# Extract relevant data from ENZYME - Enzyme nomenclature database

The purpose of this notebook is to extract relevant data about enzymes and the reactions they catalyze from the database.

## Notebook Requirements:
*  Model genes **must** have the at least one of following annotations stored in the `object.annotation`. Values are expected to be seperated by semicolons. Accepted keys currently include:
    * `"ec-code"`
    * `"uniprot"`
 

Note: Requires internet connection to download information from [ENZYME - Enzyme nomenclature database](https://enzyme.expasy.org/).

## Setup
### Import packages

In [None]:
import re
from warnings import warn

import pandas as pd
from rbc_gem_utils import (
    GEM_NAME,
    build_string,
    check_database_release_online,
    explode_column,
    get_annotation_df,
    get_dirpath,
    read_cobra_model,
    show_versions,
)
from rbc_gem_utils.database.ec import (
    EC_DB_TAG,
    EC_RELEASE_EXPECTED,
    download_database_EC,
)

# Display versions of last time notebook ran and worked
show_versions()

## Set notebook options

In [None]:
db_tag = EC_DB_TAG
expected_release = EC_RELEASE_EXPECTED
download_database = True
display_nunique = True
overwrite = True

# Best mapping key is ec-code or uniprot
mapping_key = "uniprot"

## Check EC-ENZYME version
If the version does not match the expected version, it is because database has been updated since the last time this code was utilized. 

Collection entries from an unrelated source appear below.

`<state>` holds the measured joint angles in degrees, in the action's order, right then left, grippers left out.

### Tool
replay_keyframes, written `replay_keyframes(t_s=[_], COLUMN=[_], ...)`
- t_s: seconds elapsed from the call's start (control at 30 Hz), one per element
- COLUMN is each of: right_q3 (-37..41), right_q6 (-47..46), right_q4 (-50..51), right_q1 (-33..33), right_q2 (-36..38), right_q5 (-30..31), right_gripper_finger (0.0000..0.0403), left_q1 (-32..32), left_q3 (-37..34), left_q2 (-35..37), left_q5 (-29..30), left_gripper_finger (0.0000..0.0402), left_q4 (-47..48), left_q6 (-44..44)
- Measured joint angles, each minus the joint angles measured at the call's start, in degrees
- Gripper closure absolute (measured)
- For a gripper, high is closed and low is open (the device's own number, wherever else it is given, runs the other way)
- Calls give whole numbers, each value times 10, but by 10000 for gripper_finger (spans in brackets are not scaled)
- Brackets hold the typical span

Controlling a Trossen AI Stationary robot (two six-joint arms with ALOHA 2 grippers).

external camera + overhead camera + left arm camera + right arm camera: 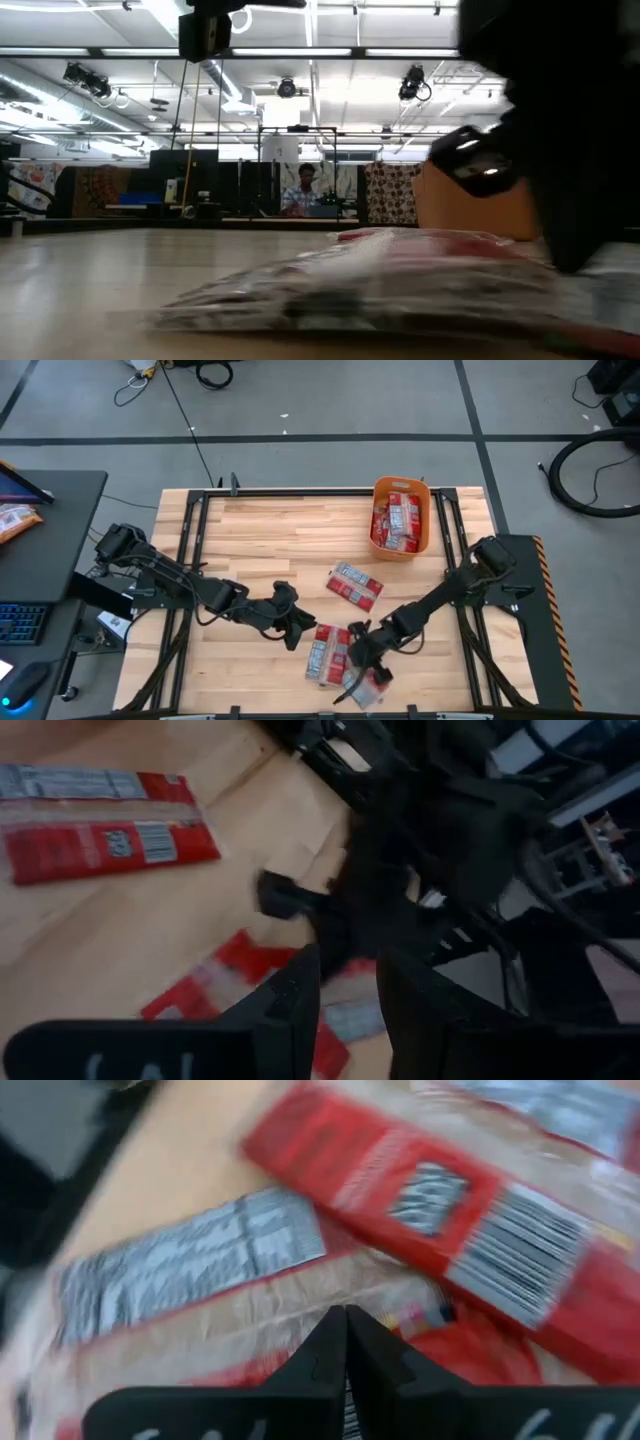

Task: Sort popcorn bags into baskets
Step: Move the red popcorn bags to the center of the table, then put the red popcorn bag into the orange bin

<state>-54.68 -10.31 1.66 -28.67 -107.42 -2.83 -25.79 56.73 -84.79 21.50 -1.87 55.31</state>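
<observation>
The right gripper [362, 651] is pressing clenched among the loose popcorn bags [331, 652] near the worktop's [270, 540] front edge, not clearly grasping any; the slick packets overlapping could be making it lift two or none. The left gripper [294, 630], slightly parted, is waiting beside them. Only the high view is showing the orange basket [401, 517], partly filled, at the far right corner.

Bright overhead strip lighting; heavy motion blur in both wrist views.
</observation>
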Motion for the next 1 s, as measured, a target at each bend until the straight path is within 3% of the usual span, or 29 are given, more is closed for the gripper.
replay_keyframes(t_s=[0.33,0.53,0.77,0.9,1.0], right_q3=[3,3,3,3,3], right_q6=[-1,10,-32,-84,-100], right_q4=[36,71,96,135,177], right_q1=[144,177,157,139,123], right_q2=[27,117,190,221,237], right_q5=[115,101,47,14,15], right_gripper_finger=[390,394,381,377,379], left_q1=[-2,-11,-35,-6,12], left_q3=[0,0,0,0,0], left_q2=[0,0,-10,-39,-69], left_q5=[-4,-4,-9,-108,-177], left_gripper_finger=[294,294,294,294,294], left_q4=[4,16,165,209,206], left_q6=[13,17,55,83,44])
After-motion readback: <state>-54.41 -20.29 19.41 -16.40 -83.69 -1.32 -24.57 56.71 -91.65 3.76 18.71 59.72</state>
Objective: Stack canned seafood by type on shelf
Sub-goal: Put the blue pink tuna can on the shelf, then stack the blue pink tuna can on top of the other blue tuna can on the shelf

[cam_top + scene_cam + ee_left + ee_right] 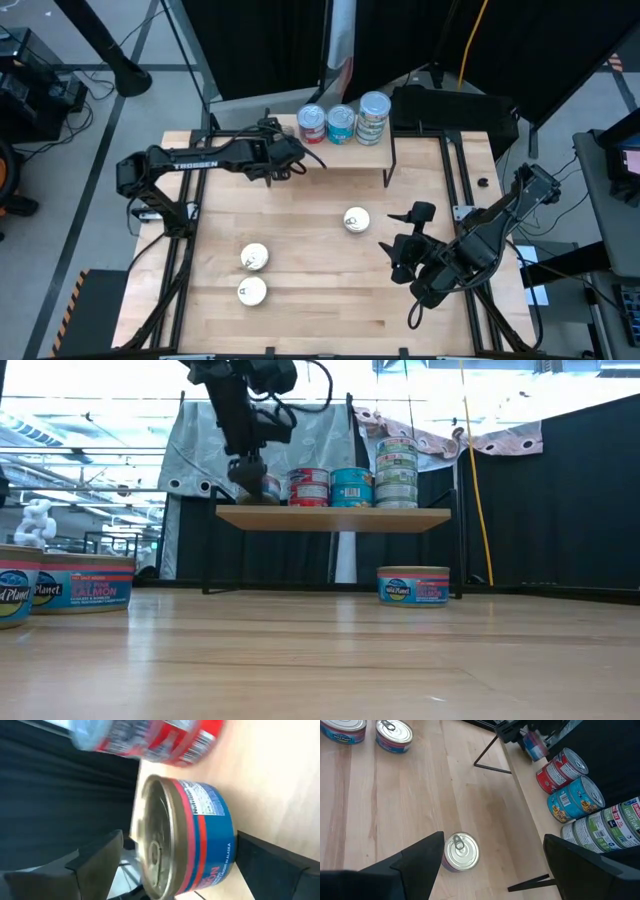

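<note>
Closest to our left wrist camera sits a blue-and-red salmon tin (187, 837), standing on the shelf (350, 155) between the two dark fingers (97, 865) of our left hand (283, 158). We see that hand spread wide, a gap showing on each side of the tin, so we hold nothing. Its metal lid with a pull ring faces the camera; the side is blue with a red band and white print.

Just beside it on the shelf stands a red-sided stack (313, 123), then a teal stack (341, 123), then a taller green-and-white stack (374, 117), all in a row along the shelf's back edge. From the low view the shelf is a light wooden top on thin black legs.

Down on the surface (310, 215) lie three loose tins: one (356, 219) near the middle, two more (254, 257) (251, 291) close together toward the front left.

Our right hand (402, 245) waits above the surface's right side, its fingers wide apart and empty.
</note>
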You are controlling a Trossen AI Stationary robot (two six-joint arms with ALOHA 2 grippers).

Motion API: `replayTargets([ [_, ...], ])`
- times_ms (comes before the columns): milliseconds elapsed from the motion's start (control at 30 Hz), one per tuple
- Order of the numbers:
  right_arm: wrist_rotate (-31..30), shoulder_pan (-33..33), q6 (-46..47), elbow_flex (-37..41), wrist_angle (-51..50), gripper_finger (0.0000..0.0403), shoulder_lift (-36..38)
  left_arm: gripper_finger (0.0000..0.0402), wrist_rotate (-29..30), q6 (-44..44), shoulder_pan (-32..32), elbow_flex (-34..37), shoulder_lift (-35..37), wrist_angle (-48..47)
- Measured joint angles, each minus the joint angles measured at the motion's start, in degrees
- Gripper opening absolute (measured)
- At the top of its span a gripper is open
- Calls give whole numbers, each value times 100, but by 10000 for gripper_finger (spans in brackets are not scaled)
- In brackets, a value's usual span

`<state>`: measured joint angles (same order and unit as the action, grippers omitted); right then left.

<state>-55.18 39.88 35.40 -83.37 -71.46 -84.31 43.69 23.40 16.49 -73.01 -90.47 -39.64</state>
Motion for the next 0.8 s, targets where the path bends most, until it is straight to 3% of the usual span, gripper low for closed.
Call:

### Expected EC-ENZYME version: 27-Nov-2024
* Updates to the database are made every eight weeks (need confirmation)
* Last release utilized: **27-Nov-2024**.

In [None]:
use_interim = not check_database_release_online(db_tag, verbose=True, **{})
# Use different directory paths for unexpected behavior
if use_interim:
    warn(
        "Online release of database has been updated since the last time notebook was used."
    )


database_dirpath = get_dirpath(
    "database", db_tag, use_temp="interim" if use_interim else None
)
annotation_dirpath = get_dirpath(
    "annotation", use_temp="interim" if use_interim else None
)

# Ensure directories exist
database_dirpath.mkdir(exist_ok=True, parents=True)
annotation_dirpath.mkdir(exist_ok=True, parents=True)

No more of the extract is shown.